FIGS. 1A and 1B illustrate general principles of one implementation of a strain measurement. As shown in FIG. 1A, an object 110 may have a surface with an attached deterministic array 120 of discrete plasmon supporting structures that collectively have one or more plasmon resonance. FIG. 1A is intended to illustrate an example where array 120 has a single plasmon resonance with a frequency f_R0 when array 120 has no deformation. Input light 130 that is incident on array 120 can have any desired spectral content or polarization characteristics, but as one example, input light 130 may be unpolarized light and include electromagnetic radiation with a range of wavelengths, e.g., white light. Input light 130 can interact with array 120 or object 110, so that output light 140, which may be reflected, scattered, diffracted, or otherwise radiated from object 110, may have a spectral content, an angular distribution, or polarization characteristics that differ from input light 130 in a manner that depends on the deformation of array 120. For example, if object 110 or a medium of array 120 is a strong absorber of the wavelengths in input light 130, array 120 may absorb or scatter most of input light 130. FIG. 1A shows an example in which most frequencies of input light 130 may be strongly absorbed, but a plasmon resonance of array 120 makes object 110 highly efficient at scattering light having frequency f_R0. Alternatively, a resonance of array 120 may primarily absorb light with frequency f_R0, and object 110 reflects the remainder of input light 130 so that output light 140 is similar to input light 130 but has a ‘spectral hole’ at resonance frequency f_R0. In both examples, input light 130, which in different implementations may have many different spectral distributions, can consistently produce output light 140 having spectral distribution with a prominent feature at frequency f_R0. This spectral feature depends on the pattern of array 120 and may give object 110 a color characteristic of frequency f_R0 if frequency f_R0 corresponds to a visible frequency of light.

FIG. 1B illustrates an effect that may result from strain on object 110. For example, strain may change the shape, e.g., stretch or compress one or more dimensions, of object 110, and the separations of the discrete plasmon supporting structures in array 120 may correspondingly change. Such changes are known to change the collective plasmon resonance frequencies, and FIG. 1B illustrates an example where stretching of object 110 and array 120 shifts the plasmon resonance from the unstressed frequency f_R0 to a frequency f_R1. As a result, even with the same input light 130 as used in the example of FIG. 1A, output light 142 when object 110 is under strain has a different spectral content, even a different color if frequency f_R0 or f_R1 is in the visible range. As shown in FIG. 1B, a feature in the spectral distribution of output light 140 may have a frequency shift Δf corresponding to the difference between plasmon resonance frequencies f_R0 and f_R1. Frequency shift Δf is related to a strain ΔX in object 110. As a result, strain ΔX in object 110 can be observed or measured by observing or measuring the spectral content of output light 140 and 142.

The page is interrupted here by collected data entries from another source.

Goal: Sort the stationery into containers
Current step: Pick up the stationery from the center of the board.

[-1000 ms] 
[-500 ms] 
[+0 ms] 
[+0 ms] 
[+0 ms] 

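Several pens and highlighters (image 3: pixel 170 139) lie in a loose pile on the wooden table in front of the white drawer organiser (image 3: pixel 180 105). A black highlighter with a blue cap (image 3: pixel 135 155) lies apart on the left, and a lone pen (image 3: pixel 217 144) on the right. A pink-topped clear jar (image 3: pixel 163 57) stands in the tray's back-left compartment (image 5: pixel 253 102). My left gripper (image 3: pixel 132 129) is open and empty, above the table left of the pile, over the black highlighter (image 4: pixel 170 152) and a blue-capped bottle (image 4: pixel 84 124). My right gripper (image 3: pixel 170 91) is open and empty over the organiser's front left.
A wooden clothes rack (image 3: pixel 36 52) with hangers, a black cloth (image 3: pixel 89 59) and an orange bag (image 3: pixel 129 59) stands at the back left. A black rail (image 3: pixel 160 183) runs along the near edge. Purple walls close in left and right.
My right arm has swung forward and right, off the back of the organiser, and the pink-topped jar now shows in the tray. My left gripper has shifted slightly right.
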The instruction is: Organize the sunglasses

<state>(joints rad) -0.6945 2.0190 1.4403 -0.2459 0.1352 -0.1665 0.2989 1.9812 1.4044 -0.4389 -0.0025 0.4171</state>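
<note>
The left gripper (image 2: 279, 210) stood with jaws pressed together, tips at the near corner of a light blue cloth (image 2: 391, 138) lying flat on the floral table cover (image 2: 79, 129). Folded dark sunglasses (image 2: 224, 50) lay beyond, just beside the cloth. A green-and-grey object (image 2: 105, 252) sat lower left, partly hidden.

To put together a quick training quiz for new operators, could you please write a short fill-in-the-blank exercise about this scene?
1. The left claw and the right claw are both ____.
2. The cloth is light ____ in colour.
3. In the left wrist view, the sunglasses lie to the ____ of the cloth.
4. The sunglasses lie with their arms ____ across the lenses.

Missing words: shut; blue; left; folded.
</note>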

The differences in output light 140 and 142 of FIGS. 1A and 1B illustrate relatively simple techniques for observing deformation of object 110 by observing optical response of array 120 and particularly by observing a frequency shift in a spectral feature corresponding to a plasmon resonance. Observing the optical response of an array of plasmons supporting structures in some other implementations may include observing other optical effects caused by plasmon resonances. For example, deformations can be detected by observing frequency shifts in features (e.g., peaks or holes) of the output light, observing changes in the relative amplitude of features in the output light, observing changes in the widths of one or more features in the output light, or observing the emergence or disappearance of a spectral peak or hole in the output light, or observing any combination of these.

FIG. 2A illustrates how strain in object 110 can be simply observed using the naked eye in any available lighting 210. For example, object 110 may be a mechanical member such as a beam, joint, or cantilever in a structure such as a bridge, building, or other edifice that is coated with an array of discrete plasmon supporting structures. A simple visible inspection of member/object 110 can indicate an amount of strain in the object from the color of the object 110. In a working environment, an inspector can simply look at object 110 and determine the level of strain in object 110. Light 210 may be any available lighting in the environment of object 110 or may or may not be a source of light with known spectral or polarization characteristics.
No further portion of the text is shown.